Farmers’ protests in Europe and the deadend of neoliberalism

Below is an excerpt from an opinion piece by Morgan Ody and Vincent Delobel of La Via Campesina, which was published on Al Jazeera on February 25th.

These are people who produce Europe’s food – whether conventionally or organically, on a small or a medium scale. They stand united by a shared reality: They are fed up with spending their lives working incessantly without ever getting a decent income.

We have reached this point after decades of neoliberal agricultural policies and free trade agreements. Production costs have risen steadily in recent years, while prices paid to farmers have stagnated or even fallen.

Faced with this situation, farmers have pursued various economic strategies. Some have tried to increase production to compensate for the fall in prices: They have bought more land, invested in machinery, taken on a lot of debt and seen their workload increase significantly. The stress and declining incomes have created a great deal of frustration.

Other farmers have sought better prices for their produce by turning to organic farming and short distribution channels. But for many, these markets collapsed after the COVID-19 pandemic.

All the while, through mergers and speculation, large agroindustrial groups have gotten bigger and stronger, putting increased pressure on prices and practices for farmers.

ECVC has actively taken part in the mobilisations of farmers in Europe. Our members have also been hit hard by dwindling incomes, the stress linked to high levels of debt, and the excessive workload. We clearly see that the European Union’s embrace of WTO-promoted policies of deregulation of agricultural markets in favour of big agribusiness and the destructive international competition are directly responsible for our plight.

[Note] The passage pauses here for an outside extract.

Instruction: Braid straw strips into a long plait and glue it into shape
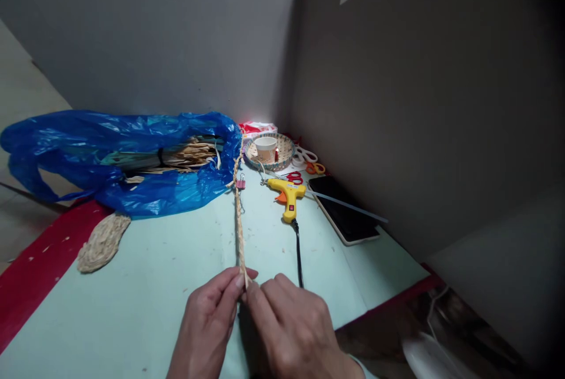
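Note:
A long braided straw cord runs across the pale green table from the blue bag towards me. My left hand and my right hand meet at its near end, both with fingers pinched together on the braid's loose strands. A small pink clip is fastened on the cord near its far end.
A blue plastic bag holding dried straw lies at the back left, a woven straw oval in front of it. A yellow glue gun with black cable, a phone, scissors and a small basket with a cup sit at the right.

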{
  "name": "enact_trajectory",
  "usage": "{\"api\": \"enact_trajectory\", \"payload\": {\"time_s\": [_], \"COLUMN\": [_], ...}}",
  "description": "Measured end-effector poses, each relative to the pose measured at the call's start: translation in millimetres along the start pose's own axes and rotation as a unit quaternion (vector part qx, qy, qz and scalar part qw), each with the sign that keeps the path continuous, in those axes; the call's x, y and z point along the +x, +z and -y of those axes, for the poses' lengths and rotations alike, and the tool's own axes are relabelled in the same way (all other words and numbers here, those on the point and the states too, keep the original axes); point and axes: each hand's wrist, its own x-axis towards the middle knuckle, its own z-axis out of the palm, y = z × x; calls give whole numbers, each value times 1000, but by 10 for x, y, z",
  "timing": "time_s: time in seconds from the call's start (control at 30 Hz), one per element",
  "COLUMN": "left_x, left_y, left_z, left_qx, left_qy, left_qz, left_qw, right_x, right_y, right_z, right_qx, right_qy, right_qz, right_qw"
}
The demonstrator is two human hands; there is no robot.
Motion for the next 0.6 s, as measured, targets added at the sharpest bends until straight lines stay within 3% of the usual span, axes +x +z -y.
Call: {"api": "enact_trajectory", "payload": {"time_s": [0.1, 0.17, 0.27, 0.3, 0.4, 0.5, 0.6], "left_x": [-47, -61, -67, -72, -103, -130, -132], "left_y": [9, 7, 7, 11, 28, 22, -4], "left_z": [14, 12, -5, -13, -29, -27, -14], "left_qx": [-77, -83, -71, -79, -115, -145, -152], "left_qy": [-53, -39, 14, 19, -33, -79, -93], "left_qz": [17, 25, 30, 30, 27, 11, -12], "left_qw": [996, 995, 997, 996, 992, 986, 984], "right_x": [-9, -15, 19, 43, 136, 208, 232], "right_y": [75, 79, -28, -80, -186, -147, -33], "right_z": [39, 21, -64, -97, -165, -171, -164], "right_qx": [-27, -6, 130, 187, 305, 346, 357], "right_qy": [-54, -66, 27, 94, 269, 309, 303], "right_qz": [-22, -25, 30, 69, 206, 299, 313], "right_qw": [998, 998, 991, 975, 890, 834, 826]}}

Since the 1980s, various regulations that ensured fair prices for European farmers have been dismantled. The EU put all its faith in free trade agreements, which placed all the world’s farmers in competition with each other, encouraging them to produce at the lowest possible price at the cost of their own incomes and growing debt.

In recent years, however, the EU has announced its intention to move towards a more sustainable agricultural model, notably with the Farm to Fork Strategy, which is the agricultural component of the Green Deal.

Farmers’ organisations welcomed this ambition, but we also stressed that the sustainability of European agriculture could not be improved without breaking away from the logic of international competitiveness. Producing ecologically has huge benefits for the health and the planet, but it costs more for the farmers, and so to achieve the agroecological transition, agricultural markets need to be protected. Unfortunately, we were not heard.